During this period Ní Ghráda began to write radio and stage productions, and her play Micheál won an Abbey Theatre award in 1933.

==Notable works==
===An Uacht===
Ní Ghráda's An Uacht was first performed in Micheál Mac Liammóir's Gate Theatre in Dublin in 1935. It was performed many times in subsequent decades.

===An Triail===
Ní Ghráda is widely known for her 1964 play An Triail which brought her into the public eye, showing the harshness of Irish society and the hypocrisy at the time. While the storyline in An Triail was clearly inspired in part by the fate which befell Sylvia Plath in 1963, the dramaturgy and techniques utilised by Ní Ghráda throughout the play were strongly influenced by Bertholt Brecht. An Triail has been on the Leaving Certificate Irish curriculum since 1997.

===Breithiúnas===
Ní Ghráda's play Breithiúnas is well known, and is as an option of study for A-Level Irish in Northern Ireland.

===Progress in Irish===
Ní Ghráda is the author of one of the most widely used grammar books on the Irish Language, Progress in Irish.

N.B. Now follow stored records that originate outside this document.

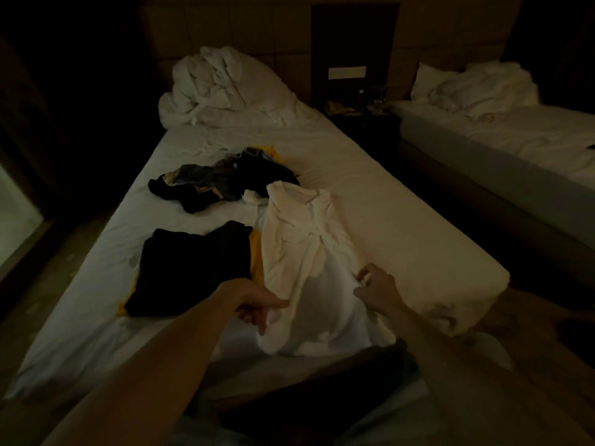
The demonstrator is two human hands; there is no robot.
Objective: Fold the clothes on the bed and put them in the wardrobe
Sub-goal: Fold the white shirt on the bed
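Note:
A white shirt (306, 252) lies lengthwise on the bed (402, 220), collar end far from me. My left hand (257, 309) pinches its near left edge with curled fingers. My right hand (375, 289) pinches a fold on its right side. Left of the shirt sits a folded black garment (193, 265) on top of a yellow one (256, 262). Farther up the bed is a heap of unfolded dark clothes (225, 180). The wardrobe is out of sight.
A crumpled white duvet (222, 88) fills the head of the bed. A dark nightstand (363, 114) with small items stands between this bed and a second bed (502, 133) on the right. The room is dim; floor runs along the left side.

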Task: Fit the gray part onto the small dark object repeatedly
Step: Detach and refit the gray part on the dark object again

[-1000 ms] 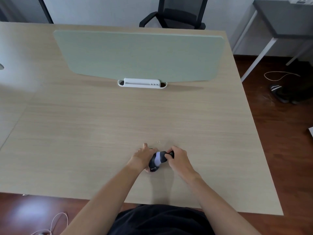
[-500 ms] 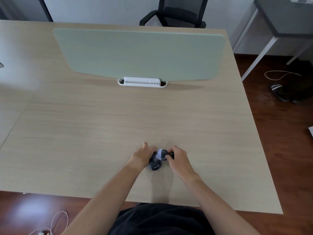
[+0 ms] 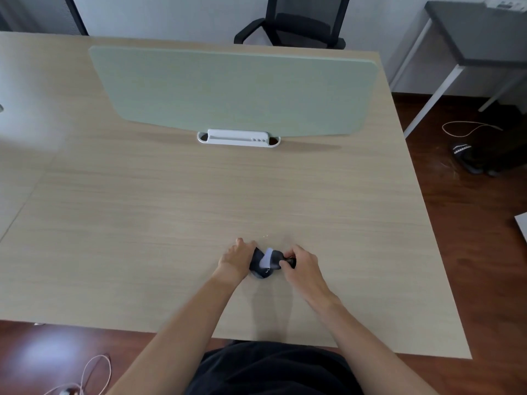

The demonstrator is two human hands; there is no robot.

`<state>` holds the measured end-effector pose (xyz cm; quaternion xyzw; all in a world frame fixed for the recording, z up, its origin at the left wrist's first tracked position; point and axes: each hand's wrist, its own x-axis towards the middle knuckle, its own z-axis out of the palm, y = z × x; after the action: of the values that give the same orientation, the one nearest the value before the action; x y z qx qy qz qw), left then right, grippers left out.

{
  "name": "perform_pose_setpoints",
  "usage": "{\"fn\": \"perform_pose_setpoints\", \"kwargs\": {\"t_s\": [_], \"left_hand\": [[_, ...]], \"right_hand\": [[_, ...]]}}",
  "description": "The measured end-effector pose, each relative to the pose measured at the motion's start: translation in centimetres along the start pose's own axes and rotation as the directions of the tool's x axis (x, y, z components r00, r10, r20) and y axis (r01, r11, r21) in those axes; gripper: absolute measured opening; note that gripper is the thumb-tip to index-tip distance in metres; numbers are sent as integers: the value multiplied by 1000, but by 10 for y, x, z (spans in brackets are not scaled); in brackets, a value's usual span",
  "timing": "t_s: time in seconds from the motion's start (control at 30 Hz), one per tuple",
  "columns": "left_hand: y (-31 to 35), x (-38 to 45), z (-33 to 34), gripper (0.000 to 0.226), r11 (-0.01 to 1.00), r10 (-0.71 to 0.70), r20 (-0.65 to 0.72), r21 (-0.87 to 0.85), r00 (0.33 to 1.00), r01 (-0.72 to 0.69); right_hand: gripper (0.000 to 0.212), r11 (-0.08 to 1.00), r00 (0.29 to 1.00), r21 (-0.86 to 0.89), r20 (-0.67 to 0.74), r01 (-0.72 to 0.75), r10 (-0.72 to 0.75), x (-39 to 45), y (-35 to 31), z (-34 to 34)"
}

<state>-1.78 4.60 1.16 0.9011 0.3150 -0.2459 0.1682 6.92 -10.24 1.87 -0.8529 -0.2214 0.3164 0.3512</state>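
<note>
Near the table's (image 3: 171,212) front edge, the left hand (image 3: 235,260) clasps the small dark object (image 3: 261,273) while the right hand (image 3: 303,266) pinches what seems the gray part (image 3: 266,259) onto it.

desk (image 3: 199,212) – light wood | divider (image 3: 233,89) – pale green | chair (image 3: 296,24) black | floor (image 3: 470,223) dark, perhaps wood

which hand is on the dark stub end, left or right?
The right hand: its fingertips pinch the small dark stub beside the gray part. The left hand wraps the dark object's other side.
</note>
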Motion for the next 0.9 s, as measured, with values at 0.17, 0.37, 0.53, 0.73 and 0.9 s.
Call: {"fn": "perform_pose_setpoints", "kwargs": {"t_s": [0.17, 0.37, 0.53, 0.73, 0.9], "left_hand": [[0, 2, 0, 46, 999, -17, 19, -42, 1000, 18], [-3, 4, -5, 54, 989, -26, 79, -143, 997, 37], [-6, 2, 0, 57, 986, -46, 72, -158, 996, 57], [-5, 0, 2, 59, 989, -62, 62, -131, 996, 70], [-4, 2, -2, 57, 989, -60, 72, -130, 996, 69]], "right_hand": [[11, 995, 999, -97, -18, -28, 27, 1, 9, -13], [5, 999, 998, -9, 44, 51, -51, -2, -5, -1], [21, 997, 996, -49, 67, 58, -55, -2, 13, -3], [21, 998, 995, -56, -92, 36, -41, -7, 21, -8], [20, 983, 983, -92, 105, 160, -150, -9, 6, 14]]}}
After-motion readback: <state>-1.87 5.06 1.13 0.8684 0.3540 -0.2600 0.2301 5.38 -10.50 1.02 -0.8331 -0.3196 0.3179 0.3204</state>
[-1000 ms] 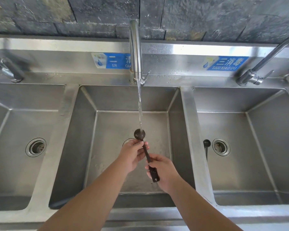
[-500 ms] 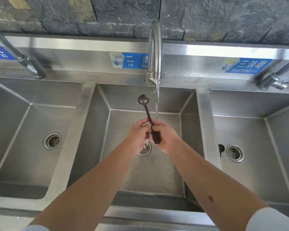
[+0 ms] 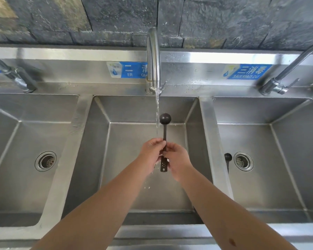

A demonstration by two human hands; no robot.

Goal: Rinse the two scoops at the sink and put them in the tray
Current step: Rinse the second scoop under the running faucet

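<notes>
- At the centre of the frame both hands hold one dark scoop (image 3: 164,141) by the middle of its handle, over the middle basin (image 3: 116,159) of a three-basin steel sink.
- The left hand (image 3: 153,150) is closed around the handle from the left, and the right hand (image 3: 177,157) pinches it from the right; the fingers of the two hands nearly meet on the handle.
- The scoop stands roughly upright in the picture, its round bowl toward the upper centre and its handle end, which has small cut-outs, poking out below the hands.
- The tap (image 3: 153,58) at upper centre is running. Its water stream (image 3: 157,112) falls just left of the scoop's bowl and lands on the left hand's fingers, so the bowl itself is not under the flow at this instant.
- The second scoop (image 3: 228,157) lies in the right basin at the right of the frame, near its drain (image 3: 243,161), well apart from both hands.
- I judge the task to be at an early stage: the first scoop is mid-rinse, and the second looks as if it is waiting its turn, though I cannot tell whether it has been rinsed.
- No tray is in view, so neither scoop has been put away.
</notes>
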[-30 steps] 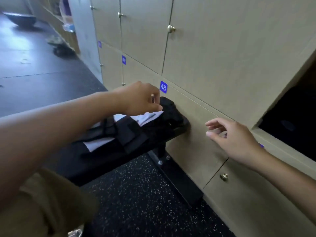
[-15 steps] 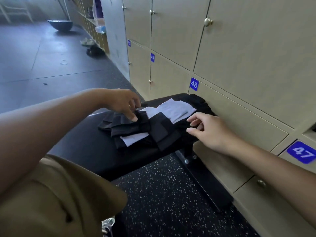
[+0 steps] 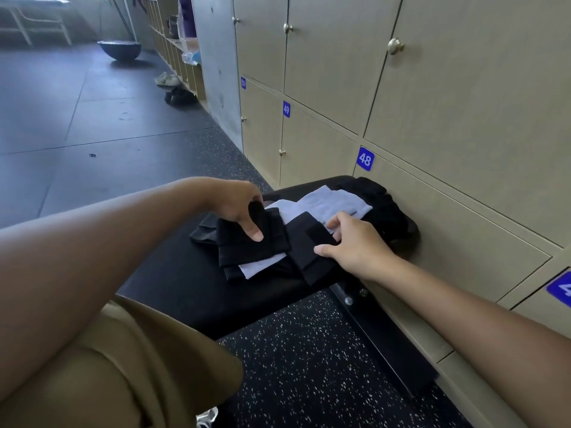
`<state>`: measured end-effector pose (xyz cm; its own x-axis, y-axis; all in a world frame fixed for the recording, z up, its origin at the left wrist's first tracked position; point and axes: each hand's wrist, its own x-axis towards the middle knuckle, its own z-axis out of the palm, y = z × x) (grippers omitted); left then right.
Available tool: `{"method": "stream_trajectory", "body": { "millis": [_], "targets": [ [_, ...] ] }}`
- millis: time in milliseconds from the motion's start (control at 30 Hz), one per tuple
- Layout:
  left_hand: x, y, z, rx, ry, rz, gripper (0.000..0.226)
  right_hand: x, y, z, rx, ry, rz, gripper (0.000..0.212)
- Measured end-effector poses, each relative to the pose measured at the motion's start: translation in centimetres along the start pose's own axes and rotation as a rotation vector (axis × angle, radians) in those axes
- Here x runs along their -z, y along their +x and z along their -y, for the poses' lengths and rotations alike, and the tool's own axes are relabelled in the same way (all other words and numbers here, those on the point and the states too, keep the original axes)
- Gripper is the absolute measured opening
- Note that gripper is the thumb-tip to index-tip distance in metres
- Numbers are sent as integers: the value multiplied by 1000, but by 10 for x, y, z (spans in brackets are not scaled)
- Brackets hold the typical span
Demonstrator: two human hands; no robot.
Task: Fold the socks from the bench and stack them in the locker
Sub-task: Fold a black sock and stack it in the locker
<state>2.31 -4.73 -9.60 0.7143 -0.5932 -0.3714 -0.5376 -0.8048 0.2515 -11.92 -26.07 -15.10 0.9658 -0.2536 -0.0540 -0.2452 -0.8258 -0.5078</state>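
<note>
A heap of black socks [image 3: 247,245] and white socks [image 3: 327,202] lies on the end of a black padded bench [image 3: 185,288] beside the lockers. My left hand [image 3: 238,208] pinches the top black sock at the left of the heap, thumb over it. My right hand [image 3: 352,242] grips another black sock [image 3: 318,239] in the middle of the heap. More dark cloth [image 3: 380,205] is bunched at the bench's far end against locker 48 [image 3: 365,159]. The open locker is out of view.
Beige locker doors [image 3: 432,103] with round knobs run along the right. The bench's black foot [image 3: 389,344] crosses the speckled floor. My knee in tan cloth [image 3: 117,366] fills the lower left. Shoes [image 3: 173,88] and a blue half-ball [image 3: 119,49] lie far back.
The camera swung left, away from the open locker. My right hand came down from mid-air onto the heap and took a black sock. My left hand shifted to the left black sock.
</note>
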Motion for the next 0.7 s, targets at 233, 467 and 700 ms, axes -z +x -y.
{"method": "stream_trajectory", "body": {
  "millis": [233, 467, 700],
  "targets": [
    [0, 0, 5, 15, -50, 51, 53, -3, 5, 0, 3, 75, -14, 30],
    [0, -6, -1, 49, 15, 7, 72, 6, 3, -6, -5, 266, -7, 22],
    [5, -12, -1, -33, -10, -40, 43, 30, -10, -18, 15, 455, -25, 3]
  ]
}}
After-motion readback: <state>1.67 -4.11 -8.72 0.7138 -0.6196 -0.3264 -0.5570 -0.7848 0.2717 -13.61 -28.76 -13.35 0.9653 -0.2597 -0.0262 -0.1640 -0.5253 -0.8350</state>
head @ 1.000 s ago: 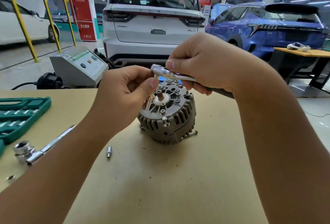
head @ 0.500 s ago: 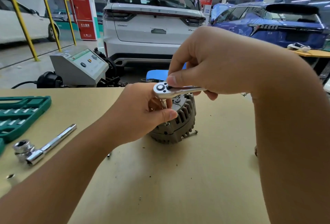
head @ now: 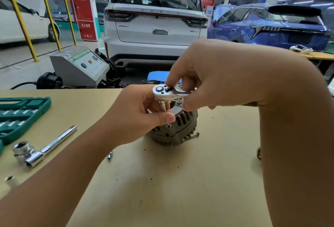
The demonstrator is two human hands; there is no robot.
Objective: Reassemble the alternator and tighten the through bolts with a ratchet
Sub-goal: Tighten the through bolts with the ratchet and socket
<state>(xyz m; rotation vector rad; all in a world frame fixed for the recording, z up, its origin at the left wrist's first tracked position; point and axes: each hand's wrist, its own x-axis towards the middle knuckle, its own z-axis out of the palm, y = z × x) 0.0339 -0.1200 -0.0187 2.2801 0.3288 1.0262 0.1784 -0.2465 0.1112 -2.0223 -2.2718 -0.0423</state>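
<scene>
While the alternator [head: 178, 127] is sitting near the middle of the bench [head: 180, 181], grey ribbed housing with vent slots all round and a bolt [head: 194, 135] poking out low at its 4 o'clock, the right hand [head: 213, 76] is wrapping its grip round the chrome ratchet [head: 168, 94], forefinger tip sitting on the head. The left hand [head: 142, 113] is pinching the thin extension [head: 163, 106] dropping from the ratchet head onto the housing top. Out at 9 o'clock a green socket case [head: 21, 114] is lying open, with a chrome T-handle socket wrench [head: 45, 149] just below it.
</scene>
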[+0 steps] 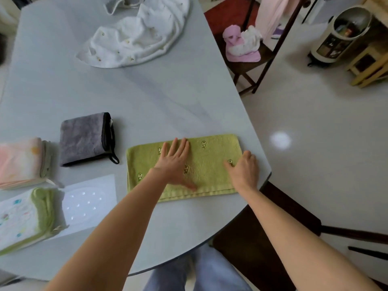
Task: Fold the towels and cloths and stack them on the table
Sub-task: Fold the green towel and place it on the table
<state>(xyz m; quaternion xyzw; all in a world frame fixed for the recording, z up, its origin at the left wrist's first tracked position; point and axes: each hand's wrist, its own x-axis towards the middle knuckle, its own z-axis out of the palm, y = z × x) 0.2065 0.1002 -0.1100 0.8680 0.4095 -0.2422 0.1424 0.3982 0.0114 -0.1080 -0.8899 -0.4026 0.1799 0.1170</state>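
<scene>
Head view. No readable writing anywhere; only small embroidered motifs on the green towel (210, 156), too small to make out.

Left hand (175, 162) laid flat on the green towel, fingers straight and slightly spread, thumb stretched toward the near hem, pressing the cloth down. Right hand (244, 169) at the towel's right end, fingers bent over the edge near the table's rim, forefinger out across the cloth; whether pinching or only pressing, cannot tell.

Green towel folded into a long strip, lying flat at the near right part of the pale table (147, 97), close to its curved edge.

To the left, well apart from the hands: a folded grey cloth (83, 138) with black trim and loop, a folded pink towel (21, 162), a folded white-and-green towel (23, 219), beside it a white sheet (90, 198). Farther back, a crumpled white cloth (138, 36), unfolded. Beyond the table, a dark wooden chair (260, 55) bearing pink and white cloths (241, 46). Another dark chair (262, 238) just under the right forearm.
</scene>
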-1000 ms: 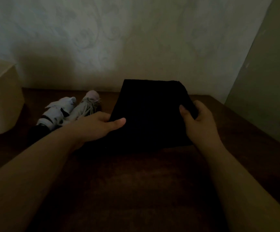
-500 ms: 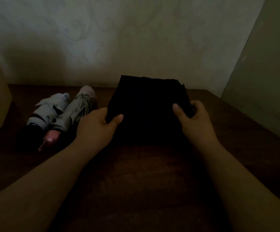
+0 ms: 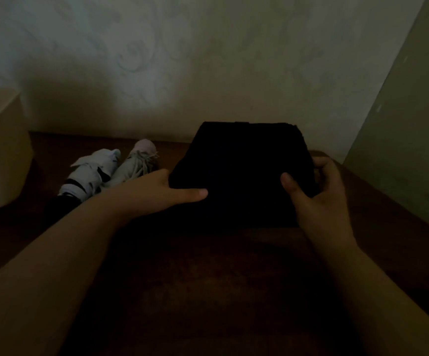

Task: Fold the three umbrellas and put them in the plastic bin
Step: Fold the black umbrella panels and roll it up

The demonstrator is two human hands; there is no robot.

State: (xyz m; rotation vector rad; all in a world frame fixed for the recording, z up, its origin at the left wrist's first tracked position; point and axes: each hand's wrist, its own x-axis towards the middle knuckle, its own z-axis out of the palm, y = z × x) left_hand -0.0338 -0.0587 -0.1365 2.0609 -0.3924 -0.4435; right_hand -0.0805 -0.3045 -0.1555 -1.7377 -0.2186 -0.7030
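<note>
Black fabric, the canopy of a black umbrella (image 3: 241, 173), lies as a flat, wide bundle on a dark wooden bench (image 3: 208, 291), near the wall (image 3: 208, 60). The left hand (image 3: 154, 194) holds its left edge, thumb stretched across the top and fingers hidden under the cloth. The right hand (image 3: 318, 194) curls round the right edge, thumb on top, so both grips are closed on the bundle.

The cloth looks soft, light and likely to slip or spring open, so a hold on the two side edges, pressing the pleats inward, seems best; the ribs inside cannot be seen in this dim light.

Just left of it lie two rolled umbrellas, touching side by side: a pale blue umbrella (image 3: 90, 173) and a grey umbrella (image 3: 136, 163) with a pinkish tip. Further left, at the frame's edge, stands a cream plastic bin (image 3: 0, 155), well apart from the hands.

The bench's right edge runs close beside the right hand, next to a greenish panel (image 3: 408, 140). Open bench shows in front.
</note>
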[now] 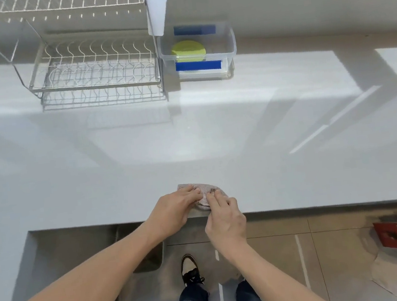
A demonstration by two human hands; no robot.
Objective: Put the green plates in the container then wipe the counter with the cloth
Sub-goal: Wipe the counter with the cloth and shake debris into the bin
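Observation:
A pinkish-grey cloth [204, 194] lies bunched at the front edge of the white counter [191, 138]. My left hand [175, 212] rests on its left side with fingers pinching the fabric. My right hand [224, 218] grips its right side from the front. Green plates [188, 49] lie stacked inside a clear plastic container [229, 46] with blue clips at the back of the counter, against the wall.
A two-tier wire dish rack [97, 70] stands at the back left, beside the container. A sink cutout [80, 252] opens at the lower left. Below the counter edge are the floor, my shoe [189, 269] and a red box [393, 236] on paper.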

===An Grá agus an Gárda===
An Grá agus an Gárda is a 1937 comedy produced at the Peacock Theatre in Dublin focusing on a complex marital situation. Two years beforehand Ní Ghráda was forced to give up her job in RTÉ when her husband, a senior Garda, was reinstated to his post.

===Tír na Deo===
Ní Ghráda's 1938 translation of Peter Pan, the first in Irish.

===Lá Buí Bealtaine===
This play in Irish tells the story of two lovers in a nursing home who meet again in a tale of tragedy and love for each other.

===Manannán===
Manannán (1940) is regarded as the first science fiction book in Irish.